§ **SOURCE RECORDS**:

┏━━

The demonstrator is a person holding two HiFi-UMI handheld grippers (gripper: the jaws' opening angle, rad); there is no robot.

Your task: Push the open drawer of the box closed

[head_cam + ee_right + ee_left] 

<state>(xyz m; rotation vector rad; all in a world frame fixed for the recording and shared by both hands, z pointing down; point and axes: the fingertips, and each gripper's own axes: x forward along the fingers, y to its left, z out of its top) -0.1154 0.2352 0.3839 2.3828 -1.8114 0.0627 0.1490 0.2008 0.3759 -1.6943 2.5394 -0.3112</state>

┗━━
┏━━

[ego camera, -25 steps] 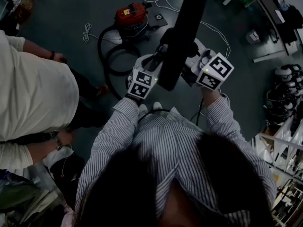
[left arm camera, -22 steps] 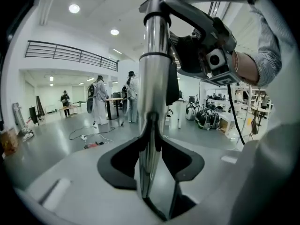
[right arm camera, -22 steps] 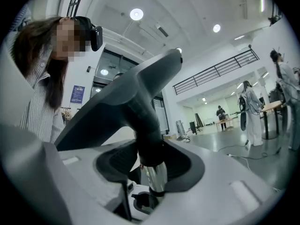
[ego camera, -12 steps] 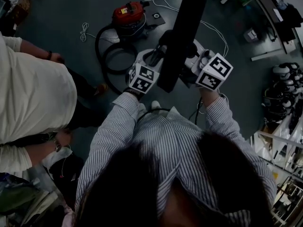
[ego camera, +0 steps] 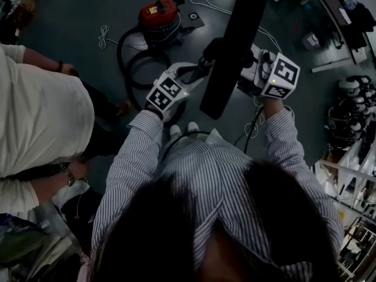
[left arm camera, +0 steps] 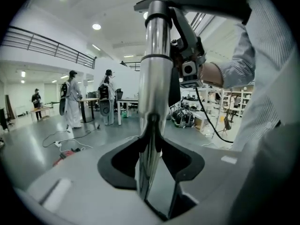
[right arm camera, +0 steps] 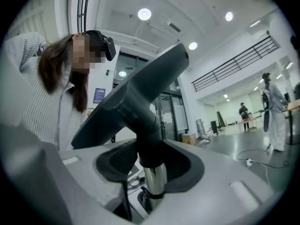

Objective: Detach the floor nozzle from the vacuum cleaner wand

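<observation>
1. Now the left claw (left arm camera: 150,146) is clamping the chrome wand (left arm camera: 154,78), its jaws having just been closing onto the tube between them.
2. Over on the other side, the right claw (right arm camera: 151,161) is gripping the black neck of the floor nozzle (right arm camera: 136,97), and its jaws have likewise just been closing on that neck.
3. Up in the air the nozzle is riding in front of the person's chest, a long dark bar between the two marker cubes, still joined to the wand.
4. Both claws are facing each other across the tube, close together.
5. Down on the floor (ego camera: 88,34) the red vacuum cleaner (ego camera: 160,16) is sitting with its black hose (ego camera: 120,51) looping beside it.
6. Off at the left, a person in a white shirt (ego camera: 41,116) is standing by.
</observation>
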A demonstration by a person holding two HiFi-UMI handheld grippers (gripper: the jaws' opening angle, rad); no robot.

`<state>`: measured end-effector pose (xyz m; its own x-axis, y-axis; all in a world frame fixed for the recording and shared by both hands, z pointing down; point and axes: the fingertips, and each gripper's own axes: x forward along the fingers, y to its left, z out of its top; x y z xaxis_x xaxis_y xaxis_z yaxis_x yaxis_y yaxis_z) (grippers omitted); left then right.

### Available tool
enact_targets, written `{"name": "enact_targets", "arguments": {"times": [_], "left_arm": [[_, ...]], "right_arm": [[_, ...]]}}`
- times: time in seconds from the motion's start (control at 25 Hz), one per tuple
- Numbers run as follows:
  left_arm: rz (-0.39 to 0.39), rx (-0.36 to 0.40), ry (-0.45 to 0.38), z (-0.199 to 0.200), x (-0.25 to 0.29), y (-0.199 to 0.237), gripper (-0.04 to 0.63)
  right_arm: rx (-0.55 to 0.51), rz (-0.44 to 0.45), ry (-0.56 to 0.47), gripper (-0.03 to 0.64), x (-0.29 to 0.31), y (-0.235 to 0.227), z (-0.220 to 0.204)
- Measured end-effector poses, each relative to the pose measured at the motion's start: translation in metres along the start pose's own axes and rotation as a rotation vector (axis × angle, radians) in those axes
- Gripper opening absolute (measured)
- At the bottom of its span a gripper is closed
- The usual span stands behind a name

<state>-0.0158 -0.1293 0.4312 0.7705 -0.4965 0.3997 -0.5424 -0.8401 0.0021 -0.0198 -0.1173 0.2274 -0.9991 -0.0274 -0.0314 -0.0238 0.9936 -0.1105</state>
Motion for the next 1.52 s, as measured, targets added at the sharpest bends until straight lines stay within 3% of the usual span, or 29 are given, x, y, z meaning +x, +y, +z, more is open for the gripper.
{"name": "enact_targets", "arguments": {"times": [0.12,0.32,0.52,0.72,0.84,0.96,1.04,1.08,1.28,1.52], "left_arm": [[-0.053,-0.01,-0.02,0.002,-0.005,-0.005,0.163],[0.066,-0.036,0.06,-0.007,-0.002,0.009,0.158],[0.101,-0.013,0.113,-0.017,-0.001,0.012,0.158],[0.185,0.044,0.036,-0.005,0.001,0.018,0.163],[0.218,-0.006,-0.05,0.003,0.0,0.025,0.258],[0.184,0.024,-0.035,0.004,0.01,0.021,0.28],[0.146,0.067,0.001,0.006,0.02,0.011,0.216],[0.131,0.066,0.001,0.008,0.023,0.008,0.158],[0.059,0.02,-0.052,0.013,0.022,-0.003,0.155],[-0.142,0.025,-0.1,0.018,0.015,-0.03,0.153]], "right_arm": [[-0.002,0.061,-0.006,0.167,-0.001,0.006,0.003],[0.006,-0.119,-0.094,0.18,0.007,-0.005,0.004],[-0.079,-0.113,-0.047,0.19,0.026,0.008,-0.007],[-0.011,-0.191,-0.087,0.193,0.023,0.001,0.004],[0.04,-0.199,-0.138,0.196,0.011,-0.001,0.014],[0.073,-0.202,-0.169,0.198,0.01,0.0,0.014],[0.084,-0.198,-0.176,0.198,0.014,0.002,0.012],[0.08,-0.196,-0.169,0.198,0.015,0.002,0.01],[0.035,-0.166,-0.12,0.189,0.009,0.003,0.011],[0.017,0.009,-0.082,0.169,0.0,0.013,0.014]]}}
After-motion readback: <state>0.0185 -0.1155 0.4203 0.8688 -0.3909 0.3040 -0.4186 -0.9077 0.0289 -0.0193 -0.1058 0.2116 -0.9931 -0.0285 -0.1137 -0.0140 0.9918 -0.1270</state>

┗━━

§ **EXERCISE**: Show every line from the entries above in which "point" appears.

§ **OUTPUT BELOW**:
<state>(xyz m; rotation vector rad; all in a world frame fixed for the recording and shared by both hands, z pointing down; point and axes: the fingertips, and each gripper's own axes: x forward along the fingers, y to its left, z out of its top) -0.1154 0.2352 0.3839 2.3828 -1.8114 0.0627 0.1490 0.2008 0.3759 -1.6943 2.5394 -0.3112</state>
`<state>`: measured end-effector pose (xyz m; its own x-axis, y-axis; all in a world frame fixed for the recording and shared by both hands, z pointing down; point and axes: the fingertips, and each gripper's own axes: x forward along the fingers, y to its left, z out of its top; x y z xaxis_x xaxis_y xaxis_z yaxis_x yaxis_y yaxis_z) (grippers omitted); left then right.

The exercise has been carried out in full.